[High level design] Allow Read requests on I/O threads
Overview We propose enhancing Valkey with multi-threaded command execution capabilities to significantly increase throughput from the current 0.92M GET request per second (CME) to over 3.1M GET requests per second. Our prototype demonstrates that offloading read commands to the aync threads can yield up to 12.7x performance improvement for CPU-intensive operations.
Background Valkey 8.0 introduced async threads to handle input/output operations while the main thread focuses on command execution. Despite this advancement, a critical bottleneck remains: all command execution still occurs sequentially in the single main thread, which becomes increasingly problematic as systems scale to more cores and memory. Furthermore, the current architecture's benefits are minimal for workloads dominated by CPU-intensive operations, since offloading only I/O tasks provides limited performance gains when processing is the primary constraint.
Proposed Solution
The new dict-per-slot architecture introduced in Valkey 8.0 provides an opportunity for parallelization. Since each slot has its own dictionary, commands operating on different slots could theoretically execute in parallel without contention.

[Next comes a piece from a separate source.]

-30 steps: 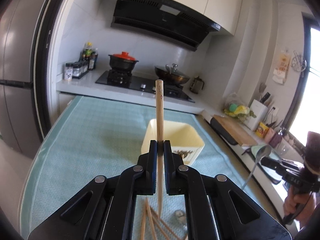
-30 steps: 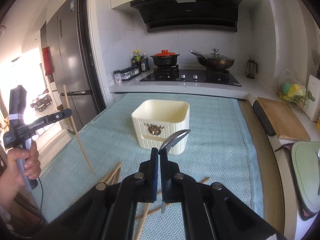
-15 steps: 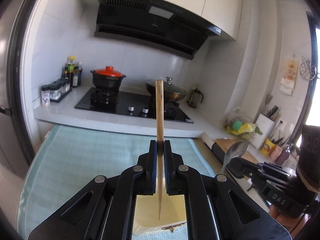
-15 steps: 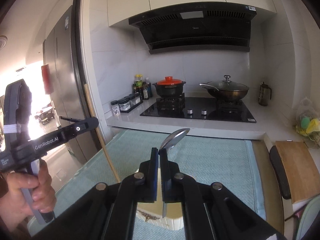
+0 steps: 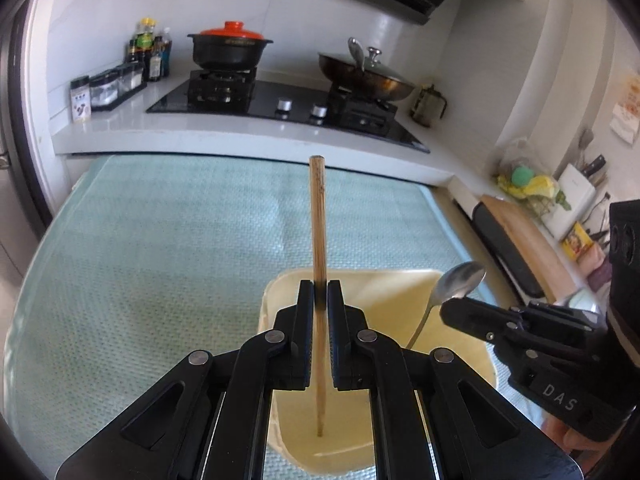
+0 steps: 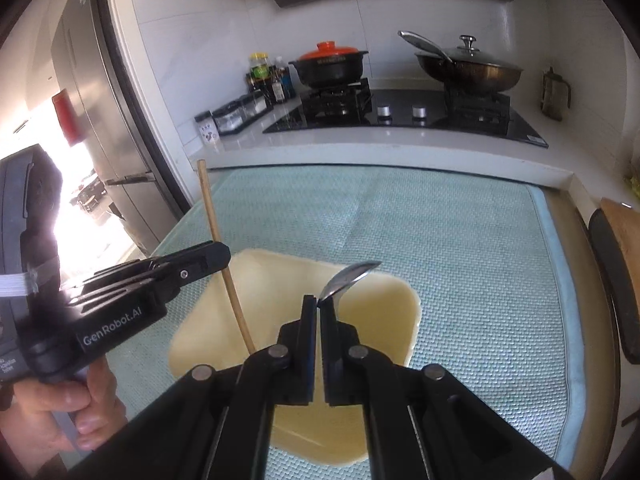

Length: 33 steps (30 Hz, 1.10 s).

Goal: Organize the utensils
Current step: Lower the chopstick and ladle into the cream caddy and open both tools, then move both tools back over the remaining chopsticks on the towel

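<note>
The left claw (image 5: 320,292) is clamped on a wooden chopstick (image 5: 318,220), which stands nearly upright between the pads, its top end high above the jaws and its lower tip hanging down inside the mouth of the cream bin (image 5: 384,280). The tip looks clear of the bin's floor, though the fisheye makes that hard to judge. From the right wrist view the same chopstick (image 6: 224,264) slants down past the near-left rim of the bin (image 6: 404,296), so it is over the opening but not yet let go.

To the right, the right claw (image 6: 319,304) is pinched narrow on the handle of a metal spoon (image 6: 352,274), bowl uppermost and tilted to the right. In the left wrist view the spoon (image 5: 460,280) shows its handle reaching down toward the bin's right side, held by the right claw (image 5: 448,312).

Both utensils are therefore carried to the container and poised over it, side by side, neither released. The visible inside of the bin shows nothing already lying in it, though the claws hide much of its floor. The green mat (image 5: 160,260) on the tabletop around the bin is bare in these views; whether more utensils wait nearer the person cannot be told, since that area is hidden behind the claws. What is left, as I judge it, is to lower and drop these two, then fetch any others.
</note>
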Tool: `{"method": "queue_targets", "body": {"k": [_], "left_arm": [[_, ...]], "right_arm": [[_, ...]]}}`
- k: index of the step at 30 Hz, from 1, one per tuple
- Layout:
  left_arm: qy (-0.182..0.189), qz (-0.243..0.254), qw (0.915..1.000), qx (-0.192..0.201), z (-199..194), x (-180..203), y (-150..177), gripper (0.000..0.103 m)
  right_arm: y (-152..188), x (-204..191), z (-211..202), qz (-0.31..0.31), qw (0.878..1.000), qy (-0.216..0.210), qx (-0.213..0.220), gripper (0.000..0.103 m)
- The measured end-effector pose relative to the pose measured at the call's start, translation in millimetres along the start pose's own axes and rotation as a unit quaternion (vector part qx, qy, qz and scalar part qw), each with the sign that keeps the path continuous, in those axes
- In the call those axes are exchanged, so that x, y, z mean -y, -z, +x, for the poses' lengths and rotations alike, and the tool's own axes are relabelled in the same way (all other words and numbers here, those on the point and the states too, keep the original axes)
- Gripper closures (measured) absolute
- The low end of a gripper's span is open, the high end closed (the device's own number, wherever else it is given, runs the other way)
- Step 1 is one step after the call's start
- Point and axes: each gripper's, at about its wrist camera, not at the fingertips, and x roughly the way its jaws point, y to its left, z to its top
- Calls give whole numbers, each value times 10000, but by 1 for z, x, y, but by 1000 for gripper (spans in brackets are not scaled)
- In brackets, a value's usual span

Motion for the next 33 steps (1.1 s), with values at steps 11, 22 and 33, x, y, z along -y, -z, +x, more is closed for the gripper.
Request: {"method": "queue_targets", "body": {"k": [11, 22, 33], "left_arm": [[-499, 424, 9972, 350, -79, 4, 28, 7], [-1509, 733, 9853, 323, -165, 14, 146, 1], [-1327, 482, 9899, 95, -197, 20, 242, 1]], "right_arm": [[15, -5, -68, -13, 9990, 379, 223, 51], [138, -50, -176, -451, 9856, 1582, 384, 27], [232, -88, -217, -515, 9718, 2201, 670, 26]]}}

We suggest leveraging this feature and propose an architectural update to how the main thread interacts with other threads. In this design, the main thread still maintains its role as a central scheduler, distributing tasks among threads to ensure safe access to clients and data structures. The main thread communicates with the worker threads through lock-free producer-consumer queues.

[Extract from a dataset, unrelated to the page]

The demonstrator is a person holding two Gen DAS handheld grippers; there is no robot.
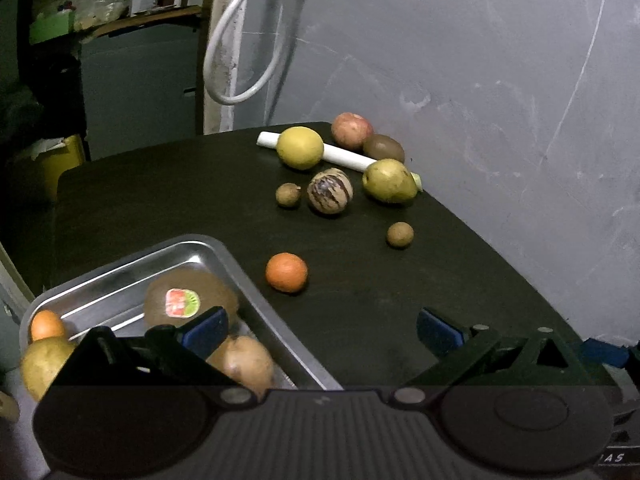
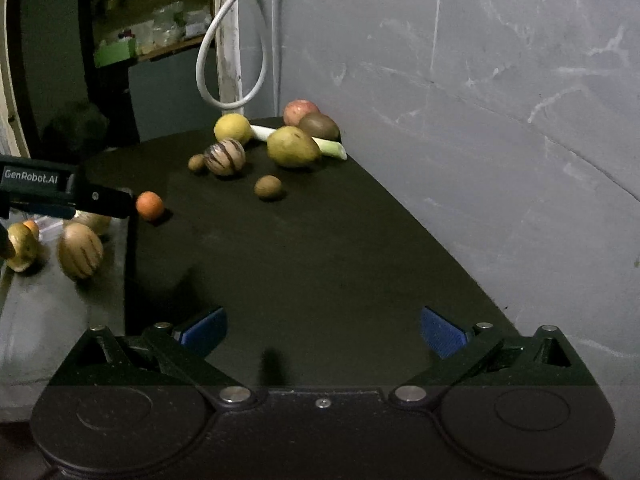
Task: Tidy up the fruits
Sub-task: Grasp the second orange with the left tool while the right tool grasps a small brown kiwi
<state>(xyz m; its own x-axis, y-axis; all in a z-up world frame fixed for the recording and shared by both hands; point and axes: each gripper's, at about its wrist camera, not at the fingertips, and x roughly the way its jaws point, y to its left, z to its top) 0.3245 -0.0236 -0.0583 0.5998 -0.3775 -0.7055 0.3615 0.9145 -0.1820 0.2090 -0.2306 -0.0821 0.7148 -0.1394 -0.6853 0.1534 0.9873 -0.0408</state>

The key enhancement is expanding the job types beyond I/O operations to include execute-command jobs, allowing worker threads to independently process commands. By maintaining this centralized coordination model, we eliminate the need for complex synchronization mechanisms such as locks or atomic operations. Importantly, this enhancement requires only minimal changes to the existing codebase while significantly improving resource utilization and performance scalability
Read commands execution
The picture below depicts the execution of a GET command in the proposed architecture:
In this example, thread #1 was assigned with the epoll_wait job. Upon reception of the epoll job completion, the main thread checks the response of the epoll_wait command and finds a read event on connection 18. It then determines the thread in charge of reading from connection 18, thread #2, and produces a read job on its job queue. Thread #2 reads data from the socket, parses the GET command, determines the slot owning the key and sends a read complete event to the main thread. When receiving the read event completion, the main thread validates the legitimacy of the command, increments the number of pending requests on that slot, post an execute request in the queue the thread in charge of executing commands for the key slot, thread #3. Thread #3 executes the command, writes the response on the connection socket and sends an execute completed event to the main thread, which in turn decrements the number of pending requests on the slot and summarizes the command execution.
Write command execution
The picture below depicts the execution of a SET command in the proposed architecture:
Here, after validating the command, the main thread determines if it can execute the SET command or whether it has to wait until all read active commands on the slot have been completed. In the latter case, it puts the client in a blocked state. When the last read completed event on that slot has been received, the main thread unblocks the client, executes the command and sends a write job to thread #2.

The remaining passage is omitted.